Below are records; reproduce exactly the lines from the one that has "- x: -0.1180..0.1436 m" through the one that has "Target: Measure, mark", ends included, and nothing more.

++++ Data records

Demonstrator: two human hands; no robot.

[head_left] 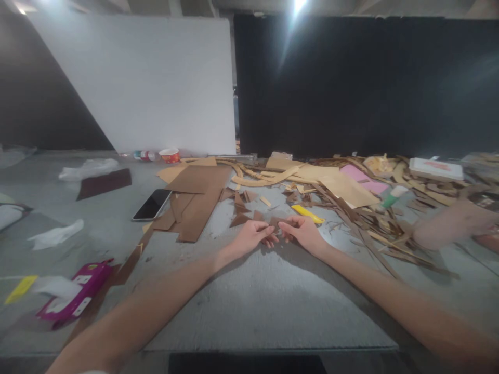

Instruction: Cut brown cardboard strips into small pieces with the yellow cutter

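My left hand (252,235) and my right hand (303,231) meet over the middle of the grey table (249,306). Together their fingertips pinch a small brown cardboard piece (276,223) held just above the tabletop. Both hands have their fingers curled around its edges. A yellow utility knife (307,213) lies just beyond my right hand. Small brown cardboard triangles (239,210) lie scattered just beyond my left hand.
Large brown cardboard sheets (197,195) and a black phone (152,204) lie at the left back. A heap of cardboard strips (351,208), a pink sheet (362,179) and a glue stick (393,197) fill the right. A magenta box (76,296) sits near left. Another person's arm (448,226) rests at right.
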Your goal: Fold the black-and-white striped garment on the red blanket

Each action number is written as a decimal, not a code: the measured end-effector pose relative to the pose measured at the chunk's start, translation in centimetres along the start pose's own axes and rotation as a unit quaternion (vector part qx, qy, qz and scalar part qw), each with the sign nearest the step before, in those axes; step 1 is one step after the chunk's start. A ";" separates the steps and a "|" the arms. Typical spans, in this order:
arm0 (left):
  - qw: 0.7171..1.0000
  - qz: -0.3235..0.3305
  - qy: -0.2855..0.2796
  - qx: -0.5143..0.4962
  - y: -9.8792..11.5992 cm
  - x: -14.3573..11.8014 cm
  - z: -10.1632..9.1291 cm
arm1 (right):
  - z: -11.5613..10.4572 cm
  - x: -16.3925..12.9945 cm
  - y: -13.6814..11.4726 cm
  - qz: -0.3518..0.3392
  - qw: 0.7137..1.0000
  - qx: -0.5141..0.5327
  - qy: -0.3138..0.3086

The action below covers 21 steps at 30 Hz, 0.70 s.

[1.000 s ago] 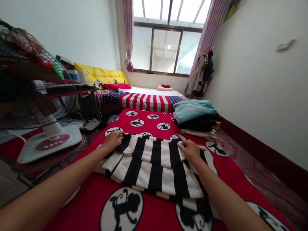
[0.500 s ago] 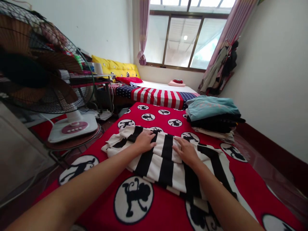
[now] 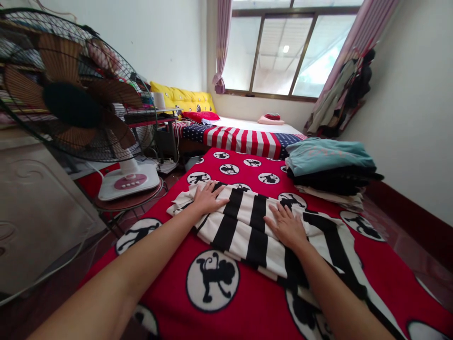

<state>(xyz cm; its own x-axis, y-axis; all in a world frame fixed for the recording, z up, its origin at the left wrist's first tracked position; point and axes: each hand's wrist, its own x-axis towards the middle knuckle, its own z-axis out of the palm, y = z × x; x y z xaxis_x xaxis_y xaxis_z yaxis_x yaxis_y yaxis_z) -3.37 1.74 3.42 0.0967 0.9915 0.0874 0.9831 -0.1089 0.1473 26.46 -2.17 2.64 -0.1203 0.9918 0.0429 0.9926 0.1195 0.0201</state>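
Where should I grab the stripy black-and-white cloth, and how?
Probably the middle of its near edge, sliding under from the person's side: the striped cloth lies flat on the red cover, that edge is uncovered there, and the left hand and right hand rest spread on top, farther back.

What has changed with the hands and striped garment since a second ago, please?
The left hand and right hand released the far edge of the striped garment; the left moved inward, and both now lie spread on top. The stack of folded clothes and electric fan stayed put.

L grip (image 3: 208, 198) & R grip (image 3: 287, 226) palm-down, splayed, arms (image 3: 138, 269) extended fwd.
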 end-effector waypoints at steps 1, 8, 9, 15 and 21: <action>1.000 -0.004 0.000 -0.001 -0.4 0.2 0.0 | 0.0 0.0 0.0 0.000 1.000 -0.001 0.001; 1.000 -0.020 0.005 -0.002 -3.7 0.7 0.0 | 0.2 -0.6 1.6 0.000 1.000 0.012 -0.006; 1.000 -0.016 0.005 -0.003 -4.0 0.7 0.1 | 0.1 -0.7 2.3 0.003 1.000 0.014 -0.015; 0.999 -0.010 0.029 0.007 -4.6 0.8 1.0 | -2.6 -2.0 5.4 0.040 0.997 -0.019 -0.071; 0.998 0.000 0.055 -0.031 -5.0 1.1 1.7 | -3.5 -4.9 -0.8 0.013 0.998 0.026 0.057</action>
<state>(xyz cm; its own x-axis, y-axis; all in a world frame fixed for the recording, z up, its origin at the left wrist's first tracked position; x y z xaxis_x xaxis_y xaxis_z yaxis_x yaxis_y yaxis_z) -7.94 3.46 1.11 0.0763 0.9779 0.1945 0.9714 -0.1170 0.2069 26.21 -7.32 5.90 -0.0927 0.9834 0.1561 0.9945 0.0992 -0.0345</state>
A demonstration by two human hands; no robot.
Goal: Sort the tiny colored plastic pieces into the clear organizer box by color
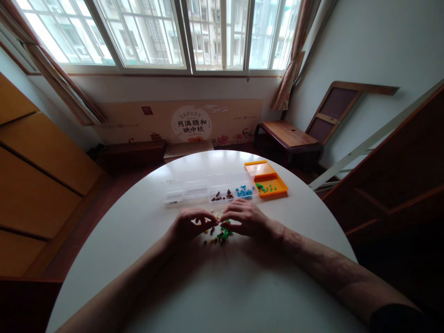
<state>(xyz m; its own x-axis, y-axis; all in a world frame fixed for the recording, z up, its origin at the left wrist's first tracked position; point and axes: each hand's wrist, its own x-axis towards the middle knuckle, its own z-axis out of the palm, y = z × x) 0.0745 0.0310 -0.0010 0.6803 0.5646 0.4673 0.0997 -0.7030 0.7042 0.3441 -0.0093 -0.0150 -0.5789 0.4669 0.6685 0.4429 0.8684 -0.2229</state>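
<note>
A small heap of tiny coloured pieces (pixel 219 232), green, yellow and dark, lies on the round white table (pixel 138 240) between my hands. My left hand (pixel 190 224) rests on the table left of the heap, fingers curled over a few pieces. My right hand (pixel 244 218) lies on the right, fingertips bent down onto the heap. What each pinches is too small to make out. Behind them stands a clear compartment box (pixel 211 186) with dark pieces and blue pieces (pixel 244 191) in separate cells.
An orange tray (pixel 268 178) with green pieces (pixel 265 188) sits at the box's right end. Beyond the table are a low wooden bench (pixel 287 136), a leaning wooden frame (pixel 333 111), wooden furniture on both sides and a window wall.
</note>
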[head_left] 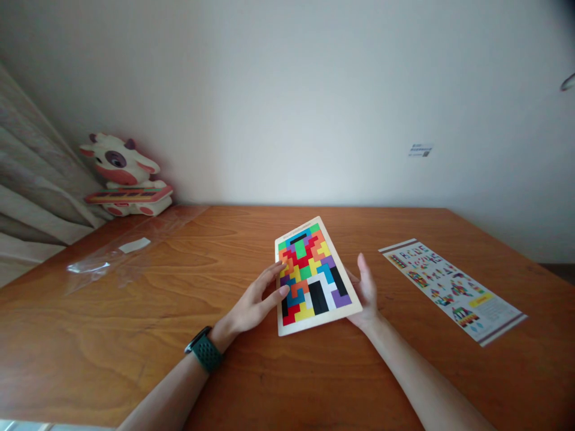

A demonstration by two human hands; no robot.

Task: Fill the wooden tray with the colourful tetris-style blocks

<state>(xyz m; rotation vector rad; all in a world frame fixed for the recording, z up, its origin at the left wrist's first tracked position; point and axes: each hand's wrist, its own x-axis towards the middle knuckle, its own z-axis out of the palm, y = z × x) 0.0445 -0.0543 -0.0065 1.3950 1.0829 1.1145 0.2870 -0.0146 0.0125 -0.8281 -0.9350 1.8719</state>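
Note:
A wooden block puzzle board point(305, 273), filled with colourful tetromino-style pieces, is held tilted above the table. My left hand point(255, 302) is at its left edge, with the thumb and fingertips resting on the pieces. At the right edge, my right hand point(366, 296) supports the board from behind; its thumb points up, away from the face, and its other fingers are mostly hidden by the board. Black, white, red, yellow, green, blue, orange and purple pieces show in the pale frame.
A printed pattern sheet point(449, 287) lies on the wooden table point(135, 347) at the right. Clear plastic wrapping point(108, 263) lies at the left, in front of a cow-shaped toy keyboard point(128, 179). A curtain point(27, 179) hangs at the left; a wall stands behind.

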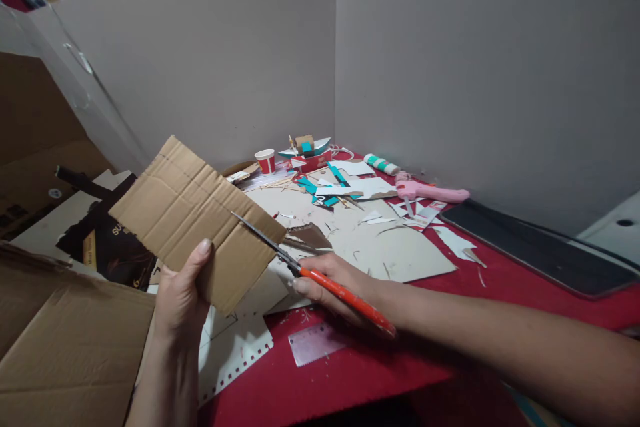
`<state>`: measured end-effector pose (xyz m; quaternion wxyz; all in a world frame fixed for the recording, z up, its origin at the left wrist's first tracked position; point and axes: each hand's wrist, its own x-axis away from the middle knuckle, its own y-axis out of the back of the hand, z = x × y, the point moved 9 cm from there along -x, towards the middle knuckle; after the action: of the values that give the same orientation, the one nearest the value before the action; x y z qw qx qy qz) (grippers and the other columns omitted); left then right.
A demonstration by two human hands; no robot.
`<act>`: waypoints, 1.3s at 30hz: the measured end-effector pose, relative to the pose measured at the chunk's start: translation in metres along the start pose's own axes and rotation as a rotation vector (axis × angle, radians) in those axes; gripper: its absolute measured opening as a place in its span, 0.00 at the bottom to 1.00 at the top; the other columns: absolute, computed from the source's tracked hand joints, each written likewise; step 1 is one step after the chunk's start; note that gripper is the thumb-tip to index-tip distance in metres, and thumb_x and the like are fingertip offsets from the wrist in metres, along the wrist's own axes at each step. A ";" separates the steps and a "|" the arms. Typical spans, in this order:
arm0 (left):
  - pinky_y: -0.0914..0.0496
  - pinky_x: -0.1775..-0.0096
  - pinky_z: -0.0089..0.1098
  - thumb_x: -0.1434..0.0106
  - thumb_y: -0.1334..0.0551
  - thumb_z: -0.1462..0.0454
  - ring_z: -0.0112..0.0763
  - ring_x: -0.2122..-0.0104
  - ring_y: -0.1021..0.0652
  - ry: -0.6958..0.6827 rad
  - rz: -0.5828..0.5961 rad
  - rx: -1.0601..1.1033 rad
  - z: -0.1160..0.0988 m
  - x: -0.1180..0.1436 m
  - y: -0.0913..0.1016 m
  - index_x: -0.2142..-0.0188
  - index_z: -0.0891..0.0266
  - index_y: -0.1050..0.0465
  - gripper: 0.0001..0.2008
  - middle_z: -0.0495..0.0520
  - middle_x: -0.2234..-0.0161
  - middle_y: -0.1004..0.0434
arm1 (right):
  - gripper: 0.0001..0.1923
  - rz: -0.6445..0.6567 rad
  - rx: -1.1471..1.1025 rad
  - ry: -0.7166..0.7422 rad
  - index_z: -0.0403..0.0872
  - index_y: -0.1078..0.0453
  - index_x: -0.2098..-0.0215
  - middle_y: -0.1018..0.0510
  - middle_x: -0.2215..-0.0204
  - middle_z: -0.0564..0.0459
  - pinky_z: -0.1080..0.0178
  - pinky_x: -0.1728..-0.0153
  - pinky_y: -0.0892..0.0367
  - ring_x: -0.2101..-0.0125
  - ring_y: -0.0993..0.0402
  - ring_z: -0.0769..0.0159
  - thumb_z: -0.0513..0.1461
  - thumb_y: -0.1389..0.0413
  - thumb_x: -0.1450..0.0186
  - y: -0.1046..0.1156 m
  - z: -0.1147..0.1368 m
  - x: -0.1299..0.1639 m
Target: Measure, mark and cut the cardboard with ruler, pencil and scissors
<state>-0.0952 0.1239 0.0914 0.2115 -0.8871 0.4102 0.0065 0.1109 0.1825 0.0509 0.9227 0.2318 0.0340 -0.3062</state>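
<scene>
From where I stand, the step in hand looks like trimming: the left hand (181, 297) grips a brown cardboard piece (195, 213), thumb on top, holding it tilted in the air above the counter's (385, 373) near-left corner. The right hand (345, 275) is closed around orange-handled scissors (313, 275), a slim dark blade lying across the sheet's right part, roughly in line with a faint drawn line (220, 201). I'd judge the next move calls for a firm, steady hold and blades kept true to that mark.

The sheet is corrugated, four-sided, ridged with creases. A smooth, pale board (425, 263) covers the counter's middle, strewn with ragged scraps; a clear plastic ruler (315, 345) lies by the near edge, and a glossy pink glue gun (435, 192) towards the far edge.
</scene>
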 end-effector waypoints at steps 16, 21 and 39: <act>0.22 0.63 0.27 0.53 0.23 0.62 0.36 0.64 0.16 -0.021 0.024 -0.021 -0.002 0.000 -0.002 0.47 0.56 0.25 0.33 0.52 0.60 0.15 | 0.28 -0.041 -0.139 -0.003 0.49 0.47 0.79 0.47 0.82 0.62 0.66 0.79 0.50 0.80 0.51 0.74 0.59 0.46 0.36 -0.002 0.004 0.003; 0.22 0.58 0.29 0.54 0.23 0.63 0.36 0.62 0.16 -0.004 0.000 0.020 -0.005 -0.002 0.000 0.52 0.57 0.22 0.27 0.50 0.63 0.15 | 0.30 -0.039 -0.142 -0.010 0.48 0.46 0.80 0.47 0.82 0.62 0.66 0.80 0.51 0.80 0.51 0.74 0.61 0.45 0.38 -0.003 0.002 0.002; 0.22 0.57 0.29 0.57 0.21 0.67 0.32 0.65 0.16 0.013 0.003 0.048 -0.002 0.000 -0.002 0.57 0.61 0.21 0.26 0.49 0.68 0.17 | 0.29 -0.037 -0.123 0.048 0.48 0.45 0.77 0.45 0.79 0.60 0.66 0.77 0.50 0.78 0.50 0.73 0.61 0.50 0.34 -0.004 0.004 0.002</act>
<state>-0.0940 0.1248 0.0943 0.2301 -0.8811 0.4130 -0.0088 0.1097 0.1768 0.0524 0.9284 0.1811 0.0794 -0.3147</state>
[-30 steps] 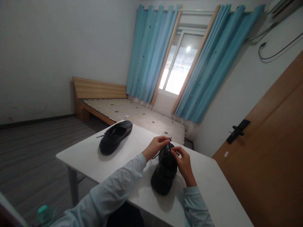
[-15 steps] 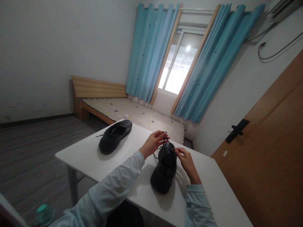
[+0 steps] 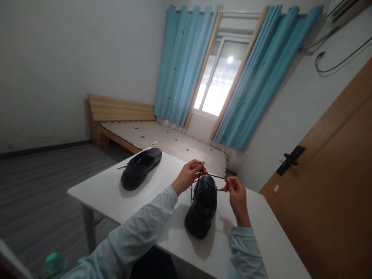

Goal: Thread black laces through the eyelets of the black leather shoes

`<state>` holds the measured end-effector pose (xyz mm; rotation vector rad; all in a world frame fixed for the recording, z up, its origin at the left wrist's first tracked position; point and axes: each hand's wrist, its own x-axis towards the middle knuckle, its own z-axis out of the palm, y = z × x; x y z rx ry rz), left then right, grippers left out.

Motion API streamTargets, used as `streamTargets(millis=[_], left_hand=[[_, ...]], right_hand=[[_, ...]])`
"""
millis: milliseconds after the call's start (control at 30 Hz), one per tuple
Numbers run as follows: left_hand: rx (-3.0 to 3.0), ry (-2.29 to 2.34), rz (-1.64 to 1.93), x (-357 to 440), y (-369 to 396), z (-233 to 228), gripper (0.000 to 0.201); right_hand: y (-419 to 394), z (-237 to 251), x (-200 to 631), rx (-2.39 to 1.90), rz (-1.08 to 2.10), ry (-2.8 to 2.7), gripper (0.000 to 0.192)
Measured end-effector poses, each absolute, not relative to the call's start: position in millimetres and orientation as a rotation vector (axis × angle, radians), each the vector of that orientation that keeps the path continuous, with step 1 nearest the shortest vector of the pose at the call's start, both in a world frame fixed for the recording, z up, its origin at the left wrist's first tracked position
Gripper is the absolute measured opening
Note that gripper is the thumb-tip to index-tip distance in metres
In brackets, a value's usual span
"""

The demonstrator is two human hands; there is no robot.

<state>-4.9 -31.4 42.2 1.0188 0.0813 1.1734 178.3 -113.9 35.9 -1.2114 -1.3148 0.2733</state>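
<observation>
A black shoe (image 3: 202, 209) stands on the white table (image 3: 110, 195) right in front of me, its far end under my hands. My left hand (image 3: 188, 176) pinches one part of its black shoelace (image 3: 213, 176) just above the shoe. My right hand (image 3: 236, 192) pinches the lace's other part to the right. The lace runs taut between the two hands. A second black shoe (image 3: 141, 167) lies on the table's far left part, with neither hand on it.
A wooden bed (image 3: 151, 133) with a patterned mattress stands beyond the table, under a window with blue curtains (image 3: 186, 66). A brown door (image 3: 331, 182) is close on the right. A green-capped bottle (image 3: 54, 263) shows at the bottom left, below the table's edge.
My right hand has moved right, away from the shoe, drawing the lace out straight. My left hand has stayed above the shoe, slightly raised. The other shoe has not moved.
</observation>
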Motion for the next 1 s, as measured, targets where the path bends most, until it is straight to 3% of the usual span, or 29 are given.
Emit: streamTargets(millis=[167,433,533,633,833,1000], left_hand=[[0.926,0.058,1.225,-10.9,-27.4,45.9,0.029],[0.885,0.103,1.243,-13.3,-26.1,48.8,0.032],[0.803,0.129,1.320,-16.6,-19.7,49.1,0.033],[0.715,0.124,1.407,-21.4,-11.5,49.6,0.034],[0.656,0.135,1.428,-23.9,-7.2,49.0,0.033],[0.699,0.139,1.415,-23.5,-11.0,49.8,0.033]], right_hand=[[-112.7,34.8,186.7,-1.360,-0.098,-1.645,0.020],[-92.3,5.8,217.1,-1.490,-0.356,-1.754,0.021],[-98.0,8.7,220.1,-1.542,-0.450,-1.678,0.013],[-106.2,18.2,215.0,-1.529,-0.339,-1.544,0.011],[-117.2,36.6,196.3,-1.230,0.374,-1.330,0.025],[-120.8,41.7,190.5,-1.105,0.310,-1.205,0.024]])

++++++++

**Answer to this task:**
  - x: -0.1180..0.1436 m
  - y: -0.0913..0.1016 m
  - index_x: -0.2142..-0.0188
  - index_z: -0.0891..0.0266
  - index_y: -0.1050..0.0465
  - gripper: 0.0001..0.2008
  - middle_z: -0.0495..0.0520
  - middle_x: -0.2234..-0.0161
  - middle_y: -0.1004..0.0434
arm1 (right):
  - gripper: 0.0001..0.1923
  - rz: -0.6445..0.6567 rad
  - rx: -1.1471..1.1025 rad
  - ry: -0.7166..0.7422 rad
  - index_z: -0.0403..0.0872
  - index_y: -0.1078..0.0453
  - index_x: -0.2098..-0.0215
  - middle_y: -0.1018..0.0510
  - middle_x: -0.2215..-0.0204
  - middle_z: -0.0564..0.0459
  - pinky_z: -0.1080..0.0178
  - pinky_x: -0.1728..-0.0153
  - pinky_y: -0.0892..0.0367
  - ring_x: -0.2101..-0.0125
  - ring_y: -0.0993..0.0402
  - ring_z: -0.0769..0.0159
  - thumb_z: -0.0513..0.1461
  - thumb_y: -0.1389..0.0413
  - thumb_x: -0.1450..0.0186
  - y: -0.1046..0.1156 m
  - z: -0.1147..0.1368 m
  - x: -0.1299..0.1639 m
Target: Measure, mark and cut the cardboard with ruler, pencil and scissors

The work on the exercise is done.